At the same time, US officials have played down expectations that the election, while a crucial step, will quickly change the situation on the ground or take place under ideal conditions.
"Nobody from the beginning has ever said that this is going to be a perfect election," State Department spokesman Adam Ereli said Monday.
Iraqi voters on Sunday will select a transitional national assembly that will be responsible for drafting a constitution and is scheduled to hold elections for a permanent government by the end of the year.
Building a new, permanent government in Iraq is essential for a US withdrawal from the country, but that will not take place, officials say, until Baghdad can provide security without the help of the US.
Iraqi forces are being internationally trained at a slower pace than expected, and some of the homegrown troops have refused to follow orders or show up for duty.
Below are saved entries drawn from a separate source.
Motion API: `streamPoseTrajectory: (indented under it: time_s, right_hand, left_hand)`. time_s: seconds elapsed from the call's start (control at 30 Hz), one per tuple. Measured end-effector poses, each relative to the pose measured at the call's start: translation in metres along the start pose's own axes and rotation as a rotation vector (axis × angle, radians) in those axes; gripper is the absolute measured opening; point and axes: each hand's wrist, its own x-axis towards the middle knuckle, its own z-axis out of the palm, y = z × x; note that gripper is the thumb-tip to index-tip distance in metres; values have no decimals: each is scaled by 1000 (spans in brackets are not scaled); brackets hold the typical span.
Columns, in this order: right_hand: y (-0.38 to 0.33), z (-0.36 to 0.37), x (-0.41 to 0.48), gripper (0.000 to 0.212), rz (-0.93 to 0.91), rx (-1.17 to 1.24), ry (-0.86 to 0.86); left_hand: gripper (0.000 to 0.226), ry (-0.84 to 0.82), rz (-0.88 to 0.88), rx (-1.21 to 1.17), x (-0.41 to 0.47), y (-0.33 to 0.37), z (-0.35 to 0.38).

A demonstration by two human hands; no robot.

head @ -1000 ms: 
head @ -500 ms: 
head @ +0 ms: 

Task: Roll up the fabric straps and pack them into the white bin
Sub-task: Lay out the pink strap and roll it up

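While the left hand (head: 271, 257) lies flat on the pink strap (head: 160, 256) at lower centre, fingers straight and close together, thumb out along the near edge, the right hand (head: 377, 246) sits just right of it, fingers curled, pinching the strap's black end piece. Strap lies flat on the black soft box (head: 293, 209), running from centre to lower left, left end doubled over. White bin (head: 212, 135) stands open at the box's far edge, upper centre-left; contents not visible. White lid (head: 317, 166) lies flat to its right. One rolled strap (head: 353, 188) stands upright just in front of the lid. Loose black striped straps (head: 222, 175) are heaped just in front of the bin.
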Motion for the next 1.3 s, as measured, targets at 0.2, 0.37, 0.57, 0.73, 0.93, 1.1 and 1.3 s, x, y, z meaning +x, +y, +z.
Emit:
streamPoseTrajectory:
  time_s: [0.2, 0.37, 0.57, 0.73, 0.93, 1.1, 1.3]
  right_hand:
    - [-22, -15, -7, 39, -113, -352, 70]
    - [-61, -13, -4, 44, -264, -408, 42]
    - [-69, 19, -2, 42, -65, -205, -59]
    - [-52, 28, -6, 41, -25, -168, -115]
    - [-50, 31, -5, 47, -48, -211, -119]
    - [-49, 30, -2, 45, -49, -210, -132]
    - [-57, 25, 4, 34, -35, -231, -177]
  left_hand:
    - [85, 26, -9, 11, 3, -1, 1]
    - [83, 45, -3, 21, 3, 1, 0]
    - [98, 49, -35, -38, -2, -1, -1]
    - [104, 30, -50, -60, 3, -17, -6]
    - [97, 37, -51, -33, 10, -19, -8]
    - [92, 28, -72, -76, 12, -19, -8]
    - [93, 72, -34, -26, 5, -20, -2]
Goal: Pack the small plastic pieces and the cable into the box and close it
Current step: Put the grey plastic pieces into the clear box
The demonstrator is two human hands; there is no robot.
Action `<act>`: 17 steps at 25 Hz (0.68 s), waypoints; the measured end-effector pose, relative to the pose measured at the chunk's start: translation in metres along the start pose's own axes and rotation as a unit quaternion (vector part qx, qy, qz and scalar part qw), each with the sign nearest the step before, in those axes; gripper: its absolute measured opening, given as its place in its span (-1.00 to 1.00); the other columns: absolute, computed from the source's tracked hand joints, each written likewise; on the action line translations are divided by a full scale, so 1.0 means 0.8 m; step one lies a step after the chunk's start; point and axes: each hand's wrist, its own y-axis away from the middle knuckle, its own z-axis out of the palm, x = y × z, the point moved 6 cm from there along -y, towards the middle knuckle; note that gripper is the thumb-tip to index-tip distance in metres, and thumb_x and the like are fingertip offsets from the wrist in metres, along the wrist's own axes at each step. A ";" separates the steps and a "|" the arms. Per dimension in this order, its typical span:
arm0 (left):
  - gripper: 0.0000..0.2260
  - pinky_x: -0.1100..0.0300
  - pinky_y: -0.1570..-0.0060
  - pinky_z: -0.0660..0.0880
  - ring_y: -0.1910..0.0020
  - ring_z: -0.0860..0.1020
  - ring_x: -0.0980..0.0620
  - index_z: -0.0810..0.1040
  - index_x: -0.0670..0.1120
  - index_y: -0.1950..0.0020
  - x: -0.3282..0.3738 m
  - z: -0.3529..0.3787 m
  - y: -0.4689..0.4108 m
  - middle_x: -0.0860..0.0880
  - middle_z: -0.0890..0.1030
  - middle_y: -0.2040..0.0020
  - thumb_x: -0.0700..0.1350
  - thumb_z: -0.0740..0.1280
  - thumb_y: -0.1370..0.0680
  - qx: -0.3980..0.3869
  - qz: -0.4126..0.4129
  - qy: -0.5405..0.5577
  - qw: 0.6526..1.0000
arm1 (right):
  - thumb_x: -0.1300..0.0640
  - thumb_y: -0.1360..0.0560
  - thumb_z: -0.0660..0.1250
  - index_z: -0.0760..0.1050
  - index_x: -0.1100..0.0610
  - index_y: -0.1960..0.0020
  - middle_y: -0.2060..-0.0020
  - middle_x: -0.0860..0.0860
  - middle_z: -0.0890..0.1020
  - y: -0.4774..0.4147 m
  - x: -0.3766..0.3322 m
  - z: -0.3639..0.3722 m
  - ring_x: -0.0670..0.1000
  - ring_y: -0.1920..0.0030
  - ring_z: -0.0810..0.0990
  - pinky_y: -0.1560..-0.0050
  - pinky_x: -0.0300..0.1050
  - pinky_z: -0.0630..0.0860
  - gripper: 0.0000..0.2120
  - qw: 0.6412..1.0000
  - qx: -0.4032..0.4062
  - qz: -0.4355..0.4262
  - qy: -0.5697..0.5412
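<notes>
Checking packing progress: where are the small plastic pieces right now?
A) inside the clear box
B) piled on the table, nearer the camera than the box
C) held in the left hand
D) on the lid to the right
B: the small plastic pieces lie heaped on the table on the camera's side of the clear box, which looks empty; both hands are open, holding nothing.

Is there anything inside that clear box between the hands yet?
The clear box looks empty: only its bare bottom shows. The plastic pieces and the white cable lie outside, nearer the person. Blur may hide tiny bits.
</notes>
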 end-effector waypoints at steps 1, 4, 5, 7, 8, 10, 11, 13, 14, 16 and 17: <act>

Some have even joined the bloody insurgency that has taken its toll on Iraqi and US forces.
A senior US State Department official said that by replacing the government set up by the US and conducting elections, the Iraqi security forces will see the value in defending a government chosen by Iraqis.
"The establishment of a legitimate government with a vision for the future is critical, because if you're going to ask Iraqi security forces to go out and combat other Iraqis who timate government," the official said.
Keeping the process moving along in Iraq is crucial for Bush at home, where the public is growing increasingly sceptical of the war.
One recent poll showed 75 percent of the public believes US troops will still be in Iraq when Bush leaves office in four years.
His second term began last week.
Bush and his deputies have warned that as the election nears, the insurgents will grow more violent in trying to intimidate voters and disrupt the democratic process.
Militant leader Abu Musab al-Zarqawi, a Jordanian native and al-Qaeda operative who has claimed responsibility for some of the deadliest terrorist attacks, said he will not relent.
"We have declared a fierce war on this evil principle of democracy and those who follow this wrong ideology," al-Zarqawi said in a tape that surfaced Sunday. "Anyone who tries to help set up this system is part of it."
Al-Zarqawi's group said it carried out this week's bombing outside the Baghdad headquarters of Iraqi Prime Minister Ayad Allawi, wounding 10 people.
Despite the violence, US officials are confident Iraqis will want to vote, but those who do probably won't feel very safe.
"Given the nature and history of violence in Iraq over the last few months, I wouldn't expect the best exposition of security arrangements to be necessarily convincing," the senior State Department official said. "It's going to take an act of courage on the part of Iraqis."
Fourteen of Iraq's 18 provinces are relatively stable, and the US expected most of the violence to take place in three Sunni provinces north of Baghdad and in parts of the capital, which is its own province, the official said.
For the Bush administration, the elections will also serve as a challenge to other Middle Eastern countries and leaders to introduce democratic and economic reforms, a position that will likely come into greater focus during the second term.
The Iraqi elections, the senior official said, "are very significant in that, to my knowledge, these are the first elections in modern Arab history in which the outcome cannot be predicted."